Este primer volumen de mi autobiografía se
cierra coincidiendo con la fecha de mi cese como director de
El País. Parecía una frontera adecuada
para evitar algunas confesiones de mi vida posterior cuya
revelación podría afectar todavía a mis responsabilidades al frente
de la empresa que lo edita. De entonces acá han pasado casi tres
décadas, de modo que la mayoría de los personajes citados
fallecieron hace tiempo, y los que no, gozan de un retiro honroso.
Aunque he procurado seguir un cierto orden cronológico en la
narración, no es del todo estricto y en casi nada sistemático.

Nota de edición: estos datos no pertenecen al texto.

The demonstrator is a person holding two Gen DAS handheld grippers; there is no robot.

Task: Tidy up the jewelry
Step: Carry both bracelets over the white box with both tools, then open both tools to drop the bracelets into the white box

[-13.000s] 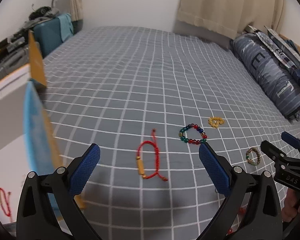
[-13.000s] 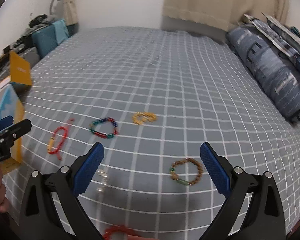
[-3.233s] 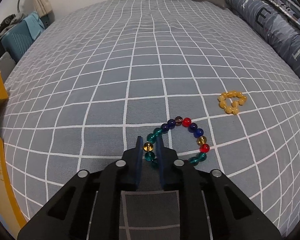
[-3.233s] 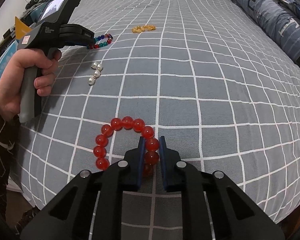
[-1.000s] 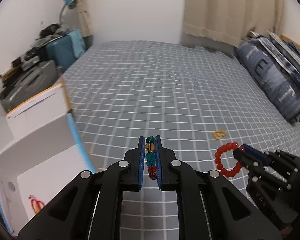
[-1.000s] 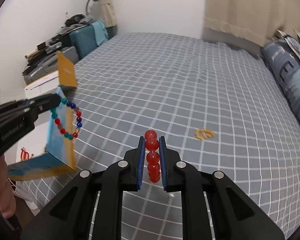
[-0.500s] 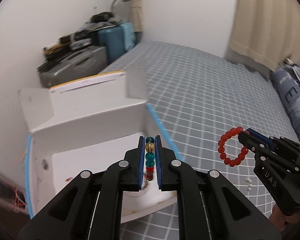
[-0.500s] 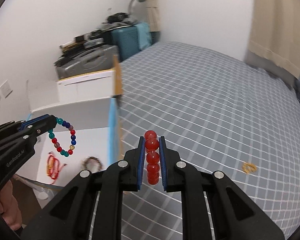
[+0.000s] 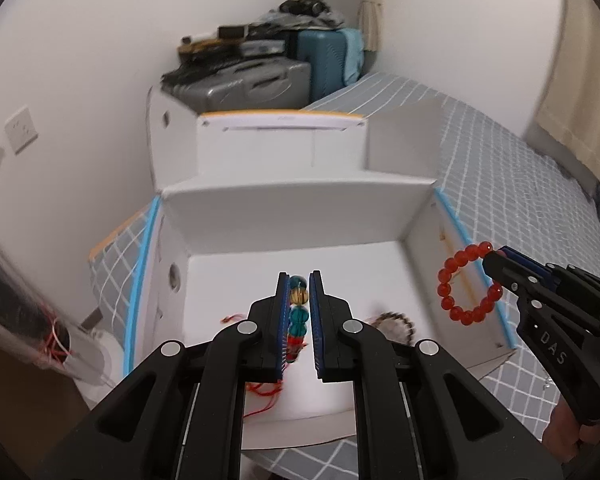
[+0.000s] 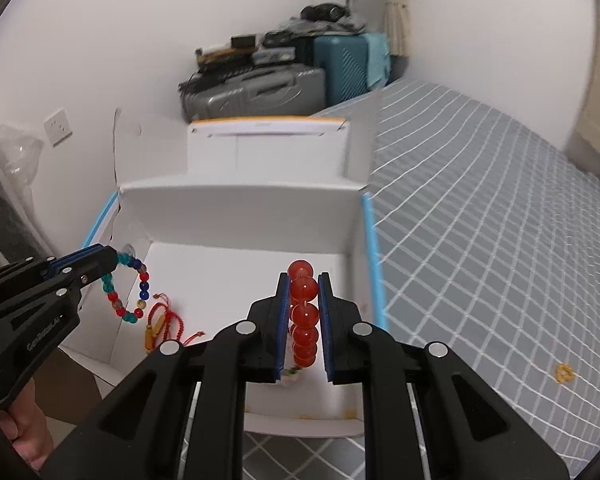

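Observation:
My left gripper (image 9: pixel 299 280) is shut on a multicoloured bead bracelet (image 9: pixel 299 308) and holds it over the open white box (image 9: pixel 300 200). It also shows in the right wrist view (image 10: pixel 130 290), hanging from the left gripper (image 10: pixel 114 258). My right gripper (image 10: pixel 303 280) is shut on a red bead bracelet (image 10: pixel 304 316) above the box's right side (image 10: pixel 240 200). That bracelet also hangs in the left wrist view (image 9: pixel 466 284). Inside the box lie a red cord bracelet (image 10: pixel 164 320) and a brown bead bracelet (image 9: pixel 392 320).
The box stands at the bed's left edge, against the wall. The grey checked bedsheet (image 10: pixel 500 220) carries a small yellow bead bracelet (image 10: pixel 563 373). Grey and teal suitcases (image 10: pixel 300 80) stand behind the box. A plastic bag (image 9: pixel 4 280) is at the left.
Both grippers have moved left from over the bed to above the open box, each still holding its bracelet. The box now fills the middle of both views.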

Naturalmente los hechos aquí relatados son todos ciertos, lo que no
quiere decir que mi versión sea la única posible. He descrito mis
relaciones con el poder, mis visiones profesionales, mis
convicciones intelectuales. No pretendo que este sea un documento
histórico, tampoco un ditirambo autocomplaciente ni emprender una
saga de pequeñas venganzas contra nadie. No voy ahora a establecer
verdades absolutas en las que no creo. Trato solo de explicar mis
sentimientos, mis reacciones, mis apegos y desapegos en las
vicisitudes varias en las que la vida me ha puesto. No es por lo
mismo esta una historia del periódico ni de su empresa, tampoco un
dibujo inapelable de la realidad. Pero sí, en cambio, la expresión
concreta de cómo la viví yo, después de almacenar su evocación
durante décadas, y de hasta qué punto mi propia experiencia vital,
acertada o no en sus argumentaciones, influyó en las decisiones que
me vi obligado a tomar.
Espero cuando menos que el lector no se
aburra y sea capaz de embutirse en el texto como si de una novela
de aventuras se tratara. Cuando presenté en los cursos de verano de
la Universidad Complutense un avance de este libro alguien comentó
que mi relato de los hechos parecía un guión pensado para el cine
negro. Quizá estuviera en lo cierto, pero yo viví aquellos sucesos,
algunos muy violentos, como parte de la rutina cotidiana, sin
ninguna pasión por la intriga, sin reflexión sobre los peligros que
acechaban, sin otro norte ni más consideración que la búsqueda de
la libertad soñada y de nuestra propia felicidad.